As evening came on, I took a walk through town, which was all of four blocks long. I looked at all the expensive little shops filled with useless items and over-indulgent services. The streaked blond store clerks gave me that “Are you worth our time?” look, and decided that I wasn’t. I looked too much like the busboys in their fancy restaurants. Perhaps, too, my antipathy for the cliché landscape paintings and outrageously priced resort wear was evident.

I turned away from the shops and went down to the beach, taking off my shoes so I could walk along the shore. An afternoon party was winding down on the terrace of a waterfront restaurant. I listened to the bright laughter and talk and watched as people began to leave the paved terrace and walk toward the street. They were the sort of people who bought resort wear. The women’s pastel dresses billowed in the ocean breeze and they clutched sun hats to their blond heads.

“Milagro! Milagro!” a voice called out. I looked through the group until I spotted my friend and gardening client Gigi Barton. A former model, the socialite was a marvelous stretch of a woman, clad now in nautically inspired navy and white, with a red scarf tying back her golden mane. She must have been wearing ten pearl necklaces, from chokers to long ropes. She was as famous for her fake jewelry as for her real wealth.

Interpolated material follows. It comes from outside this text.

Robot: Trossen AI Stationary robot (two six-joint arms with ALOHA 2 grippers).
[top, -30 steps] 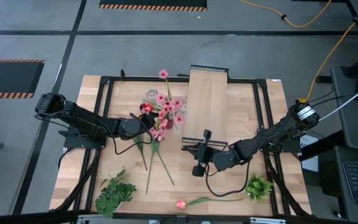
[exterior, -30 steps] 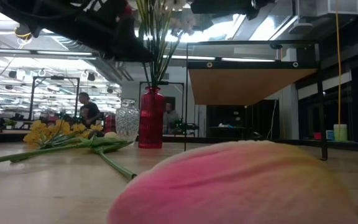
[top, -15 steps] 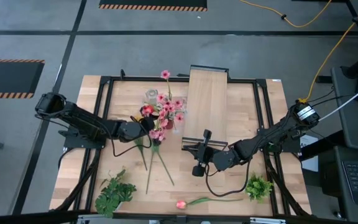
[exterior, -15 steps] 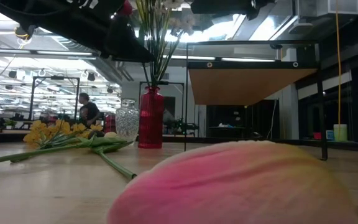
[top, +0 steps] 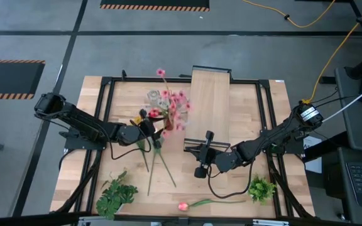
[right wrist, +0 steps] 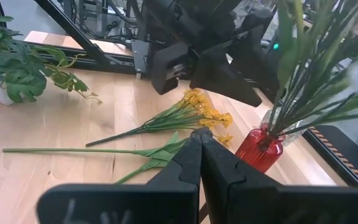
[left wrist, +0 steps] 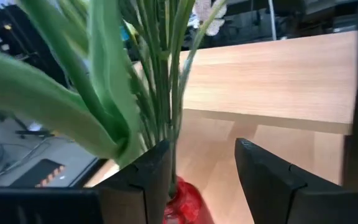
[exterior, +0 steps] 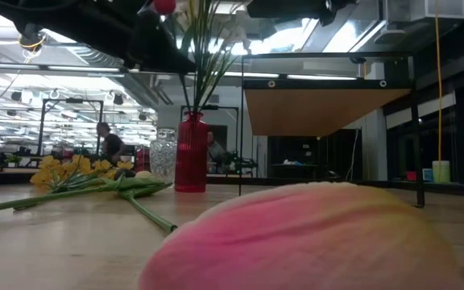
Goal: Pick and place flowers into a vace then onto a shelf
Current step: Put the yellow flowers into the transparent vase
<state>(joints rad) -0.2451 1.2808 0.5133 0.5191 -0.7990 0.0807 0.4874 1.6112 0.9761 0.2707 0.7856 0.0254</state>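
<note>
Standing in a red vase (exterior: 190, 157), flowers (top: 170, 108) just beside the left pincer (top: 147, 124), fingers parted, nothing gripped.

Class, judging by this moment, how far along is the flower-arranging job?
Done: a bunch of flowers stands in the red vase, beside the clear vase. In hand: nothing; the left gripper sits by the stems, jaws open; the right gripper waits shut mid-table. Left: yellow daisies and the pink tulip lie on the table, and the shelf carries no vase.
</note>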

I waved to her and went to join her, brushing the sand off my feet near the restaurant’s deck and putting my shoes back on. She came forward and gave me a hug and two air kisses with her bright red lips. “Thank God you made it!”

I hadn’t been invited, but Gigi always made the endearing assumption that I was part of her crowd. “Gigi, how’ve you been? This is amazing-I just called you, because I wanted to do a checkup of your garden.”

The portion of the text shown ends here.